El turismo hace independiente a su empresario, a su trabajador, distinción que urge superar en la visión de que todos somos mujeres y hombres de empresa, que es decir trabajadores. También la agricultura y la ganadería, la sociedad del conocimiento y la pequeña y mediana industria hacen independientes al venezolano. Desde allí podrá constituirse otro Estado, uno que viva de su sociedad y no al revés, uno que entonces, y sólo entonces, podrá volverse efectivamente democrático. Mas, para ello, para que no se quede todo en buenos deseos, en deseos que nada preñan, Venezuela tiene que repensarse y analizar sus actuales y muchos déficits, entre ellos: superar un Estado paquidérmico, volverlo eficiente y generador de justicia social; su carencia de recursos financieros, resultado en parte de falta de credibilidad y fortaleza institucional; superar una serie de actitudes psicosociales construidas desde una mentalidad cuasimítica y “positivista” que siempre juzga al venezolano en una perpetua minoría de edad, una especie de pesimismo sociológico hispanoamericano, para decirlo con Augusto Mijares; y, destaquemos como déficit mayor, el poco carácter orgánico de nuestra sociedad, nuestro déficit serio de organización, el más serio quizás, en otras palabras, nuestra muy grave carencia de capital social.

¿Tenemos material los venezolanos para superar estos y otros déficits?
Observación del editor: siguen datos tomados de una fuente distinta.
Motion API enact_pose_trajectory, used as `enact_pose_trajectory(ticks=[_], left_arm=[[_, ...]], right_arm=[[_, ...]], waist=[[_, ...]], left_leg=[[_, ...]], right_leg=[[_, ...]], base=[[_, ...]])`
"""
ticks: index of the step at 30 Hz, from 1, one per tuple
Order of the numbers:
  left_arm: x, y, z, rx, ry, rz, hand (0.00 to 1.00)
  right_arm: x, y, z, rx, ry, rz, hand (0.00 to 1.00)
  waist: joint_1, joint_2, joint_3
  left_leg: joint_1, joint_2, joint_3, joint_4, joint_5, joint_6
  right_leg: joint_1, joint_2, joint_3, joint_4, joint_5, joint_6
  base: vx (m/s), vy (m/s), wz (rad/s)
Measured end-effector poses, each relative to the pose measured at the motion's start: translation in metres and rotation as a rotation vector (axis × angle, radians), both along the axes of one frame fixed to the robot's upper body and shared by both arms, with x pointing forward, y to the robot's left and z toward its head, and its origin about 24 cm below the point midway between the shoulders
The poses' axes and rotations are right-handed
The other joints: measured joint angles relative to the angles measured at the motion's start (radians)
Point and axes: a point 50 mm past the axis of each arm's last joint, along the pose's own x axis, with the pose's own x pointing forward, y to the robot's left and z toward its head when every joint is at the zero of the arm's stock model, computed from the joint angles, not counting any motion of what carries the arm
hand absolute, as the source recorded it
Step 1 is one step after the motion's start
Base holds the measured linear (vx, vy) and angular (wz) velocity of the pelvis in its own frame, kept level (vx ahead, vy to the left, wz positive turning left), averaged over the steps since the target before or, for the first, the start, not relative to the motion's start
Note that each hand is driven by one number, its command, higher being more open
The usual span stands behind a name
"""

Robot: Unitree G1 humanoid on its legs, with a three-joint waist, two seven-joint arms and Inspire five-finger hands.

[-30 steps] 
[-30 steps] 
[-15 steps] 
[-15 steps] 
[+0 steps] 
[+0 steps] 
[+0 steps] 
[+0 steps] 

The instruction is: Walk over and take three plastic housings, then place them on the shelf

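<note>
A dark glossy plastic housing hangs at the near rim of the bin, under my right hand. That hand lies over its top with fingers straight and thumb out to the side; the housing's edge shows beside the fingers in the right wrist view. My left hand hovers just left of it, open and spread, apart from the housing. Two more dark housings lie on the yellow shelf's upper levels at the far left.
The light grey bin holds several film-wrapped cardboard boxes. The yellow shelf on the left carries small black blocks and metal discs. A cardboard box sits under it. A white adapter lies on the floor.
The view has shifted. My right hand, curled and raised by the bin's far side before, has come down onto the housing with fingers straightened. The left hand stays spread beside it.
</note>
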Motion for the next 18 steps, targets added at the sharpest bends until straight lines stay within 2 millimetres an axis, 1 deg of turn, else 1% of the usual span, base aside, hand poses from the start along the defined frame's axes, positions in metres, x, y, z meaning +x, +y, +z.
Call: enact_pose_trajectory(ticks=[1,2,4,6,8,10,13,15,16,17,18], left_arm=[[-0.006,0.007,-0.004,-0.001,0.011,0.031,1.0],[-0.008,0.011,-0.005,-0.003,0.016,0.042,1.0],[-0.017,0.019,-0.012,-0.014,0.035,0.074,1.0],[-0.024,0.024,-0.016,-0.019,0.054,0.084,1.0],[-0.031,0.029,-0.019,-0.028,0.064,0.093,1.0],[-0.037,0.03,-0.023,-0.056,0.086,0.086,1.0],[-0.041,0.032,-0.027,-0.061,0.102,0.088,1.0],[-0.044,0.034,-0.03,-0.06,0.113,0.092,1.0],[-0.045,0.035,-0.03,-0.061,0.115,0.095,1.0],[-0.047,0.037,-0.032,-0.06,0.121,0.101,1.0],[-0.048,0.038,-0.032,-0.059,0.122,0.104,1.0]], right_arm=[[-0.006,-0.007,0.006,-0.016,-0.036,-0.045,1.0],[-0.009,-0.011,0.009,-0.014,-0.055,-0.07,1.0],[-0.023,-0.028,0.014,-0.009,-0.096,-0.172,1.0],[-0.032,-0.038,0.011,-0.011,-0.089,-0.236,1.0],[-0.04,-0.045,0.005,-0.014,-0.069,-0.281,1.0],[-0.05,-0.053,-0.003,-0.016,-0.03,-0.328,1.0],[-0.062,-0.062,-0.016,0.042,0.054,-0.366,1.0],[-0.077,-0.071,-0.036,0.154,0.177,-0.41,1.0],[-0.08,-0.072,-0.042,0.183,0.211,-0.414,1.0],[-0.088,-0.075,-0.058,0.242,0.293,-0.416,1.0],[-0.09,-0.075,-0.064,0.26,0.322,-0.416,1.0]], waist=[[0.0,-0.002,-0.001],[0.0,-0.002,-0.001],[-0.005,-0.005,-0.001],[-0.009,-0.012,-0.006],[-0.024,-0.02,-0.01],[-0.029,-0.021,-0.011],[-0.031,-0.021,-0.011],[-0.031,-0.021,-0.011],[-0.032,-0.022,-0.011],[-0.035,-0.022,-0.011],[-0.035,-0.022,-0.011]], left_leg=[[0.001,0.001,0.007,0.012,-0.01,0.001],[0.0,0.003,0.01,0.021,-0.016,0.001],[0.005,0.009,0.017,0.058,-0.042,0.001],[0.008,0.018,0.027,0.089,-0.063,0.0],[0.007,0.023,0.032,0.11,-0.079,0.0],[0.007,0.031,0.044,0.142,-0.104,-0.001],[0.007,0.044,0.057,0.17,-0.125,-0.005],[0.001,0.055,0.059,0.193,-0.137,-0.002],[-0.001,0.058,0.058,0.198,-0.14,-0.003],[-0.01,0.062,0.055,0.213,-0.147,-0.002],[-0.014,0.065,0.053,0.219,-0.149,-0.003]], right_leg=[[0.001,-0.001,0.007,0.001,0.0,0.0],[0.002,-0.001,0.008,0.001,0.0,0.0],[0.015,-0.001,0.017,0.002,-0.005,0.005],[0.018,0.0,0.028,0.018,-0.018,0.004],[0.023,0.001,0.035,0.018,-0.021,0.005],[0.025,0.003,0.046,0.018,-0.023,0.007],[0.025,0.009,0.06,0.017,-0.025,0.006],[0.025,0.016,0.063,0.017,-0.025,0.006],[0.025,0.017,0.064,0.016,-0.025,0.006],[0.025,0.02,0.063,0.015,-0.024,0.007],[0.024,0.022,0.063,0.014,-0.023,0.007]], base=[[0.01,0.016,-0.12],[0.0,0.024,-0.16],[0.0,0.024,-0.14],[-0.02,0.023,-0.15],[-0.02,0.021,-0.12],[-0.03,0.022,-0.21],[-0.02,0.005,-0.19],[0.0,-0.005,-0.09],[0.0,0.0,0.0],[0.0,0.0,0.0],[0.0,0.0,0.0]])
Pues el mismo que tienen los alemanes, los japoneses, los warao, los chinos, los sudafricanos o los indios. Genéticamente no tenemos mayores diferencias ni tampoco las hay entre los bebés de los retenes de nuestras maternidades una vez que nacen, salvo por los gravísimos problemas de desnutrición que hoy padecen nuestras madres. Los problemas a superar que hemos mencionado vienen después del nacer, algo después: en las condiciones sociales que contribuyen a formar la persona que somos. No cabe en este artículo desarrollar la naturaleza de las condiciones deficitarias nombradas y las vías de su superación. La magnitud de esta tarea no es personal sino colectiva, sólo un concierto de instrumentos muy diferentes en manos de una coreografía de múltiples actores puede pintar el cuadro en el que se proyecte el país polifónico que anhelamos. Prometemos, no obstante, ofrecer esbozos en próximos artículos para fomentar el diálogo razonado en torno a la empresa llamada Venezuela que podemos realizar conjugando inteligencia y buenos deseos.

Mariano Picón-Salas fue uno de no pocos pensadores que amó la venezolanidad. Se dedicó a comprendernos. Entendió bien, como se lee en el epígrafe de este escrito, que lo sociocultural, lo político y lo económico no se tejen por separado. En sus páginas, y en las de muchos otros que oportunamente mencionaremos, encontraremos buena savia para nutrir el pensar para el caminar propuesto. Simón Rodríguez nos orienta: colonicemos a Venezuela con venezolanos.